Литмир - Электронная Библиотека

Так что именно его показания имели первостепенное значение, и им каким-то образом удалось, несмотря на максимальную осторожность, проявленную полицией, стать достоянием публики и вызвать бурный ажиотаж в банковских и деловых кругах.

Джеймс Фэйрберн заявил, что в восемь часов вечера 25 марта, заперев все ставни и двери в подсобных помещениях, он собирался, как обычно, закрыть кабинет управляющего, но тут мистер Айрленд окликнул его с верхнего этажа и попросил, чтобы дверь осталась открытой, так как он, возможно, захочет снова ненадолго зайти в кабинет, когда вернётся домой в одиннадцать часов. Джеймс Фэйрберн спросил, не следует ли ему оставить свет включённым, но мистер Айрленд ответил: «Нет, выключите. Я сам включу, если понадобится».
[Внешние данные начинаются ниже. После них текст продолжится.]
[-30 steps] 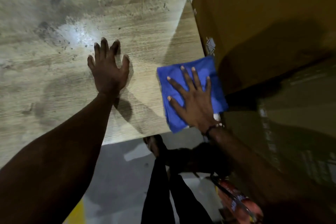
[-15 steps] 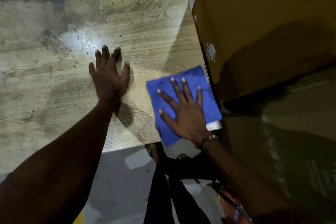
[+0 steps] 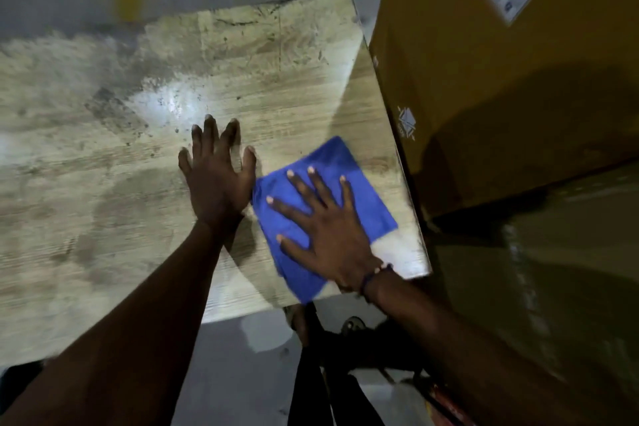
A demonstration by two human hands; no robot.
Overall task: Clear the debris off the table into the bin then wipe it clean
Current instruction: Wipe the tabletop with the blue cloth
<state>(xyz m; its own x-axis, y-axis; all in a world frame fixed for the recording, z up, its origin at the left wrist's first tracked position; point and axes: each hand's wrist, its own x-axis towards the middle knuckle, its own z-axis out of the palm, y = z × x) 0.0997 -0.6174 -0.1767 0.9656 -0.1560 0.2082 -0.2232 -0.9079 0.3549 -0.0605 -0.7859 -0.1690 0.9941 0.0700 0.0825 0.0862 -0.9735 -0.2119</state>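
- Right hand (image 3: 328,228), fingers spread, presses a blue cloth (image 3: 323,214) flat near the table (image 3: 103,183) corner.
- Left hand (image 3: 216,171) lies flat, touching the cloth's edge.
- Brown box (image 3: 484,79) stands beside the table.

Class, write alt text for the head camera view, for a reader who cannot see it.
A person's right hand presses a folded blue cloth flat on a worn, stained wooden table near its right corner, fingers spread. The left hand rests flat on the tabletop just beside the cloth, and a large brown cardboard box stands against the table's right edge.
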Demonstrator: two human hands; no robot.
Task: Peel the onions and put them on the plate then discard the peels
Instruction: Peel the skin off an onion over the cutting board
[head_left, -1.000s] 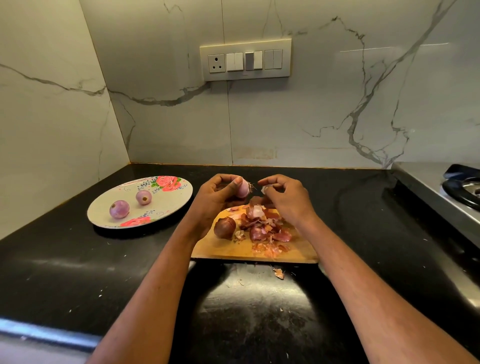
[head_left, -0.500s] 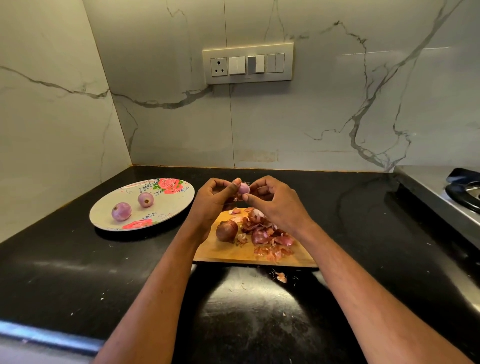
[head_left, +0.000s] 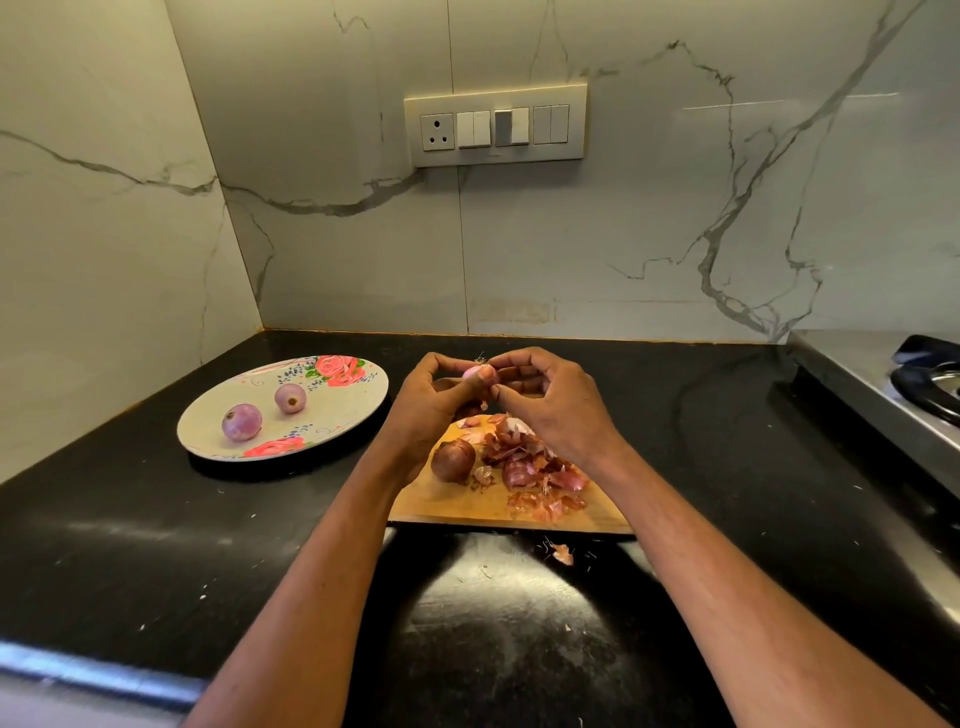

Ночному сторожу в «Английском Провидент-банке» разрешено курить, разводить огонь в камине, а рядом с ним находится поднос с тарелкой толстых бутербродов и стаканом эля. Итак, Джеймс Фэйрберн устроился перед огнём, зажёг трубку, вынул газету и начал читать. Ему показалось, что он слышал, как примерно без четверти десять открылась и закрылась дверь, ведущая на улицу; он предположил, что мистер Айрленд вернулся домой из клуба. Без десяти десять сторож услышал, как открылась дверь в кабинет управляющего, кто-то вошёл, тут же закрыл стеклянную дверь перегородки и повернул ключ.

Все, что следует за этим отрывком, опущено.